Collected data

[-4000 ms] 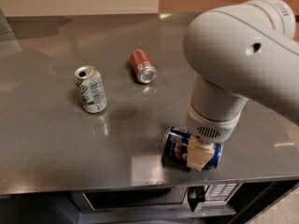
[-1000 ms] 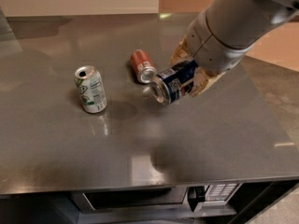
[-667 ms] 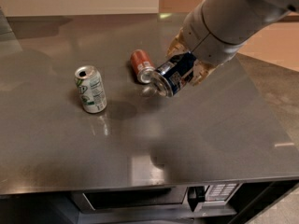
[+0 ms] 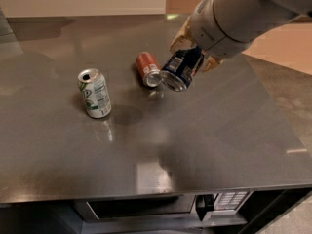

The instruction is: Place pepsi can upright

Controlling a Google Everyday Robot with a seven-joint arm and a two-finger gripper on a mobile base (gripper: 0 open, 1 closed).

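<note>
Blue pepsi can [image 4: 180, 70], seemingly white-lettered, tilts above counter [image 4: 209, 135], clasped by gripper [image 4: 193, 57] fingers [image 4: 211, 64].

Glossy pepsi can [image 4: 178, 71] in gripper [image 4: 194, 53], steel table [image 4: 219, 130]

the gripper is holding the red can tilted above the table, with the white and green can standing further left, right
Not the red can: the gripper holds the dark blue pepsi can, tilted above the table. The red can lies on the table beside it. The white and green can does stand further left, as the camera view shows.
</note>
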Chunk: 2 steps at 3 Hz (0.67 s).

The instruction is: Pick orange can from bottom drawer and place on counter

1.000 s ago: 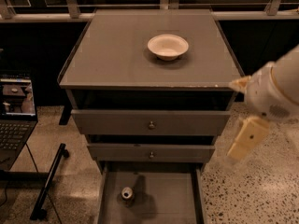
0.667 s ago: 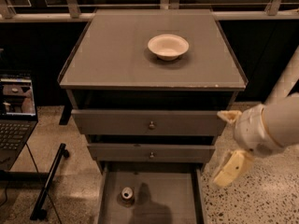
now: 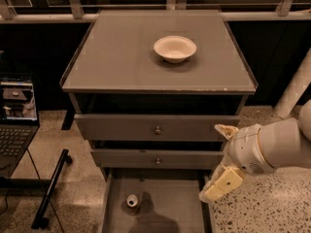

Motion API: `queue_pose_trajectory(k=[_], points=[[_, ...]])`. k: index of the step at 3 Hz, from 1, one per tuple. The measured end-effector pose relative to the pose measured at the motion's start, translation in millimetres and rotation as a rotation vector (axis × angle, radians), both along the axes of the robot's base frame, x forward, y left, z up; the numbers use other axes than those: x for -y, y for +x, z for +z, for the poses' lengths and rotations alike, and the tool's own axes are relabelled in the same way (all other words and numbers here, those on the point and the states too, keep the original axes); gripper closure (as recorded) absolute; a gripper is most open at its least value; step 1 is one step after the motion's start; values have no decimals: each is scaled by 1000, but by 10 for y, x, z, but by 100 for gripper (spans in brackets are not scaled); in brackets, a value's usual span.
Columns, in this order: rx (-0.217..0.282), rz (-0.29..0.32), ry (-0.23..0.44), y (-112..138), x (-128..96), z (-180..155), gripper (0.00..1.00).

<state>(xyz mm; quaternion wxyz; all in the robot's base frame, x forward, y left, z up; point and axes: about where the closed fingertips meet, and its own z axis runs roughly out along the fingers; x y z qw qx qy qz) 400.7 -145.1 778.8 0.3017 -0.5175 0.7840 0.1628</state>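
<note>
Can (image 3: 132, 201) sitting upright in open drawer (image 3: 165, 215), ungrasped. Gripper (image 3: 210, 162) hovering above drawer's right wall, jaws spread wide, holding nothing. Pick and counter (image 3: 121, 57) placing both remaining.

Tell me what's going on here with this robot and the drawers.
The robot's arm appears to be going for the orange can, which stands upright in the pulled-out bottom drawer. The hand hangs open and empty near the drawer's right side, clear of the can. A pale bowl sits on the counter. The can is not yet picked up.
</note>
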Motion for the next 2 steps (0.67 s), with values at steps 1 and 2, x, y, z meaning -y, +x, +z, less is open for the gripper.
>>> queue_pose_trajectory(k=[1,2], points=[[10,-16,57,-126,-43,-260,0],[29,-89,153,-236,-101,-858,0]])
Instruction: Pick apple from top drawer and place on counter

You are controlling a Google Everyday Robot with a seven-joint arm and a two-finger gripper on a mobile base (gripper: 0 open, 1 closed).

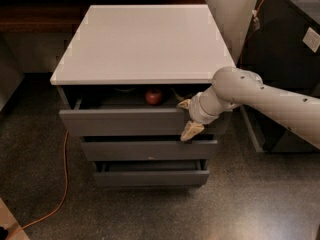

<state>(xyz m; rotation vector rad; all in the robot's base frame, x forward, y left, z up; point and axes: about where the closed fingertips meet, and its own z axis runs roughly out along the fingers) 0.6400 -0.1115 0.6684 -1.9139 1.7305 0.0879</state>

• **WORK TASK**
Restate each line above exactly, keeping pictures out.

• **PROBLEM SOLUTION**
[-4000 ms] 
[-1000 ms] 
[-667 ms] 
[+0 ms] 

The instruction is: Place pepsi can upright

Controlling a Google Everyday Robot with a seven-joint arm and a two-finger gripper on a mobile base (gripper: 0 open, 1 closed).

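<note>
Blue pepsi can [image 4: 180, 70], seemingly white-lettered, tilts above counter [image 4: 209, 135], clasped by gripper [image 4: 193, 57] fingers [image 4: 211, 64].

Glossy pepsi can [image 4: 178, 71] in gripper [image 4: 194, 53], steel table [image 4: 219, 130]

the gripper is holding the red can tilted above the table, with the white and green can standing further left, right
Not the red can: the gripper holds the dark blue pepsi can, tilted above the table. The red can lies on the table beside it. The white and green can does stand further left, as the camera view shows.
</note>
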Chunk: 2 steps at 3 Hz (0.67 s).

The instruction is: Pick orange can from bottom drawer and place on counter

1.000 s ago: 
0.667 s ago: 
now: 

Motion API: `queue_pose_trajectory(k=[_], points=[[_, ...]])`. k: index of the step at 3 Hz, from 1, one per tuple. The measured end-effector pose relative to the pose measured at the motion's start, translation in millimetres and rotation as a rotation vector (axis × angle, radians), both along the axes of the robot's base frame, x forward, y left, z up; the numbers use other axes than those: x for -y, y for +x, z for +z, for the poses' lengths and rotations alike, and the tool's own axes are relabelled in the same way (all other words and numbers here, those on the point and the states too, keep the original axes); gripper closure (as recorded) absolute; a gripper is most open at its least value; step 1 is one step after the motion's start; values have no decimals: each is scaled by 1000, but by 10 for y, x, z, but by 100 for gripper (spans in brackets are not scaled); in brackets, a value's usual span.
Columns, in this order: rx (-0.217..0.282), rz (-0.29..0.32), ry (-0.23..0.44), y (-112..138), x (-128..96), z (-180..155), gripper (0.00..1.00).

<state>(xyz mm; quaternion wxyz; all in the robot's base frame, x forward, y left, z up; point and axes: about where the closed fingertips meet, and its own z axis runs roughly out along the fingers; x y z qw qx qy qz) 400.7 -145.1 778.8 0.3017 -0.5175 0.7840 0.1628</state>
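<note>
Can (image 3: 132, 201) sitting upright in open drawer (image 3: 165, 215), ungrasped. Gripper (image 3: 210, 162) hovering above drawer's right wall, jaws spread wide, holding nothing. Pick and counter (image 3: 121, 57) placing both remaining.

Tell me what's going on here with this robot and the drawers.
The robot's arm appears to be going for the orange can, which stands upright in the pulled-out bottom drawer. The hand hangs open and empty near the drawer's right side, clear of the can. A pale bowl sits on the counter. The can is not yet picked up.
</note>
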Motion for the next 2 steps (0.67 s), with values at steps 1 and 2, x, y, z meaning -y, +x, +z, less is open for the gripper.
>>> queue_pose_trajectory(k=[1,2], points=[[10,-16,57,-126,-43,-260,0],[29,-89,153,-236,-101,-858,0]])
Instruction: Pick apple from top drawer and place on counter

You are controlling a Google Everyday Robot with a seven-joint arm and a two-finger gripper on a mobile base (gripper: 0 open, 1 closed).


<state>(xyz m; rotation vector rad; all in the robot's base frame, x forward, y left, z up; point and axes: about where the closed fingertips meet, and its own z axis runs roughly out along the fingers) 0.6400 -0.1115 0.6684 -1.9139 1.7305 0.0879</state>

What appears above is the complete answer.